## The problem
Set the listing down again exactly, please, apart from its pictures.
==*==
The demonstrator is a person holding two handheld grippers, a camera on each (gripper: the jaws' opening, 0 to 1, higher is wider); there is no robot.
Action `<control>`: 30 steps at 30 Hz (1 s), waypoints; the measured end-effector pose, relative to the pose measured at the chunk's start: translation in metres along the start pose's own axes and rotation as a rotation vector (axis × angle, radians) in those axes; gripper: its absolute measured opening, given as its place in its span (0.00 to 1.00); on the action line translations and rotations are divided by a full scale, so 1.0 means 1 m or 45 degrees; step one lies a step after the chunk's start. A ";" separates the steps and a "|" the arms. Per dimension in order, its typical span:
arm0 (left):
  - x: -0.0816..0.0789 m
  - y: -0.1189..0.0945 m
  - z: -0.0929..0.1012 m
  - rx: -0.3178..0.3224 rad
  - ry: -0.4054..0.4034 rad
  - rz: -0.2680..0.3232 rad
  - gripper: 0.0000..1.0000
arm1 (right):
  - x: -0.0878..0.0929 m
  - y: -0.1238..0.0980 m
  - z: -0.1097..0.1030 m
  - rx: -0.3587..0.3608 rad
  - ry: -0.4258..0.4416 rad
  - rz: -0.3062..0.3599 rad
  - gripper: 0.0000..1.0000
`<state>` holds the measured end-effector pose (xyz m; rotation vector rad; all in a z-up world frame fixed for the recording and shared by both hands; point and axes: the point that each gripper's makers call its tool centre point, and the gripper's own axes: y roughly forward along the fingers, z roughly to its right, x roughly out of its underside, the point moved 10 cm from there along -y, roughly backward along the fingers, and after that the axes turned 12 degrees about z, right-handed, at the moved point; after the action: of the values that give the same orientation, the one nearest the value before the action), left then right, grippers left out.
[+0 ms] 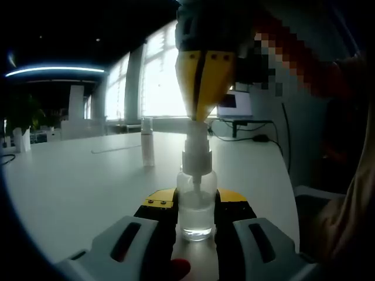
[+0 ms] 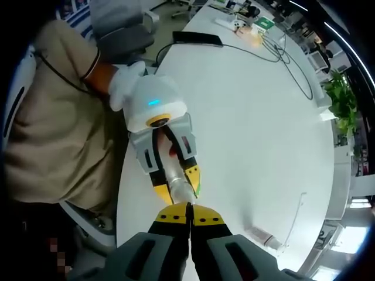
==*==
## Solution to this task
The demonstrator is a person holding two handheld grippers, a camera on each (gripper: the jaws' opening, 0 to 1, higher is wider); there is no robot.
Action `<control>`: 30 steps at 30 Hz (1 s), waypoints; the measured end-effector pose, relative to the pose measured at the chunk's start: translation in metres along the start pose's own axes and rotation as a rotation vector (axis × angle, radians) in those axes; gripper: its absolute measured opening, given as its place in its span (0.00 to 1.00); on the action line translations and rotations are divided by a full scale, so 1.0 means 1 m or 45 degrees; step one lies a step after the chunk's start. A ";" separates the steps and a "|" the arms. Per dimension in order, its typical span:
arm0 (left):
  - x: -0.0816..0.0789 m
  - y: -0.1189..0.0945 m
  - z: -0.0929..0.1012 m
  - rx: -0.3178..0.3224 rad
  - ry: -0.4054..0.4034 rad
  - rz: -0.2680..0.3232 rad
  - gripper: 0.0000..1.0000
arm1 (right):
  - x: -0.0878..0.0929 m
  - y: -0.1238..0.0980 m
  - z: -0.1097..0.1030 m
  - rx: -0.3587..0.3608 rad
  - ry: -0.4258..0.4416 rad
  - rz: -0.3062..0.3599 rad
  - gripper: 0.0000..1.0000
`<state>` holds the measured end-effector pose (xyz m; rotation vector rad; all in a z-up world frame fixed for the recording and shared by both hands; point and axes: the point that each gripper's makers call its tool centre point, and the gripper's own axes: y roughly forward along the fingers, z roughly to its right, x roughly out of its underside, the point moved 10 cm from there along -y, roughly backward along the fingers, and after that the axes turned 12 degrees about z, right-handed, at the moved point; after the action: of the values that give the same orientation, the one nearest the value before the action), left then right, grippers left out.
[+0 ms] 
[+0 ms] 

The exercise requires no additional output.